RECORDED INFORMATION START

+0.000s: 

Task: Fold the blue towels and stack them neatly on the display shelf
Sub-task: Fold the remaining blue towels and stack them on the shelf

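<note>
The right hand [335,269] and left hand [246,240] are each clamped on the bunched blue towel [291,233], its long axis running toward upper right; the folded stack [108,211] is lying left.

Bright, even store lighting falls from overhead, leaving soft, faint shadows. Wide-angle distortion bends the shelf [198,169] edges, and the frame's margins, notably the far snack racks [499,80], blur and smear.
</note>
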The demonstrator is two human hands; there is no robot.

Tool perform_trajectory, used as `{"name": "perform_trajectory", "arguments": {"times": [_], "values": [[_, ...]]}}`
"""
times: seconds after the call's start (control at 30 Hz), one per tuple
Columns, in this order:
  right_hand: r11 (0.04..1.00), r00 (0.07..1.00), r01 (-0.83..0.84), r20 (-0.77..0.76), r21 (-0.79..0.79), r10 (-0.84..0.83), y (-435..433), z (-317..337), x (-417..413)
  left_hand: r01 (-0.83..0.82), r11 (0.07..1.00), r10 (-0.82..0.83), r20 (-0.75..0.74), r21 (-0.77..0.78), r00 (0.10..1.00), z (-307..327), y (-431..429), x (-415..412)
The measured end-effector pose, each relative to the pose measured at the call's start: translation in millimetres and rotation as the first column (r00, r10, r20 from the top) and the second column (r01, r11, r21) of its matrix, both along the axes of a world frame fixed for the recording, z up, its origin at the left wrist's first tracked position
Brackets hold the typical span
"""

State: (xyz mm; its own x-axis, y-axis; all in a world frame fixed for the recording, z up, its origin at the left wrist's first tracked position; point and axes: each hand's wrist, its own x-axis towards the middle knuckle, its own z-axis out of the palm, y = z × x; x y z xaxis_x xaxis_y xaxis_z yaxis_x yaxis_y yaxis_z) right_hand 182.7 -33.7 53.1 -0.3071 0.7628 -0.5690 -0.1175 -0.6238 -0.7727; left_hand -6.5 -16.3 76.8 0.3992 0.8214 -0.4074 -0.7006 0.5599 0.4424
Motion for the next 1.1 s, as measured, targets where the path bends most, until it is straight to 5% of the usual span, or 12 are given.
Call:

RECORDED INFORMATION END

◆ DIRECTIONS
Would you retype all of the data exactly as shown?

◆ TASK ANSWER
+0.000s: 

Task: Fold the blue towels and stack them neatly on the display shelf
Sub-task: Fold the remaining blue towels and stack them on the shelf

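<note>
The right hand [335,269] and left hand [246,240] are each clamped on the bunched blue towel [291,233], its long axis running toward upper right; the folded stack [108,211] is lying left.

Bright, even store lighting falls from overhead, leaving soft, faint shadows. Wide-angle distortion bends the shelf [198,169] edges, and the frame's margins, notably the far snack racks [499,80], blur and smear.
</note>
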The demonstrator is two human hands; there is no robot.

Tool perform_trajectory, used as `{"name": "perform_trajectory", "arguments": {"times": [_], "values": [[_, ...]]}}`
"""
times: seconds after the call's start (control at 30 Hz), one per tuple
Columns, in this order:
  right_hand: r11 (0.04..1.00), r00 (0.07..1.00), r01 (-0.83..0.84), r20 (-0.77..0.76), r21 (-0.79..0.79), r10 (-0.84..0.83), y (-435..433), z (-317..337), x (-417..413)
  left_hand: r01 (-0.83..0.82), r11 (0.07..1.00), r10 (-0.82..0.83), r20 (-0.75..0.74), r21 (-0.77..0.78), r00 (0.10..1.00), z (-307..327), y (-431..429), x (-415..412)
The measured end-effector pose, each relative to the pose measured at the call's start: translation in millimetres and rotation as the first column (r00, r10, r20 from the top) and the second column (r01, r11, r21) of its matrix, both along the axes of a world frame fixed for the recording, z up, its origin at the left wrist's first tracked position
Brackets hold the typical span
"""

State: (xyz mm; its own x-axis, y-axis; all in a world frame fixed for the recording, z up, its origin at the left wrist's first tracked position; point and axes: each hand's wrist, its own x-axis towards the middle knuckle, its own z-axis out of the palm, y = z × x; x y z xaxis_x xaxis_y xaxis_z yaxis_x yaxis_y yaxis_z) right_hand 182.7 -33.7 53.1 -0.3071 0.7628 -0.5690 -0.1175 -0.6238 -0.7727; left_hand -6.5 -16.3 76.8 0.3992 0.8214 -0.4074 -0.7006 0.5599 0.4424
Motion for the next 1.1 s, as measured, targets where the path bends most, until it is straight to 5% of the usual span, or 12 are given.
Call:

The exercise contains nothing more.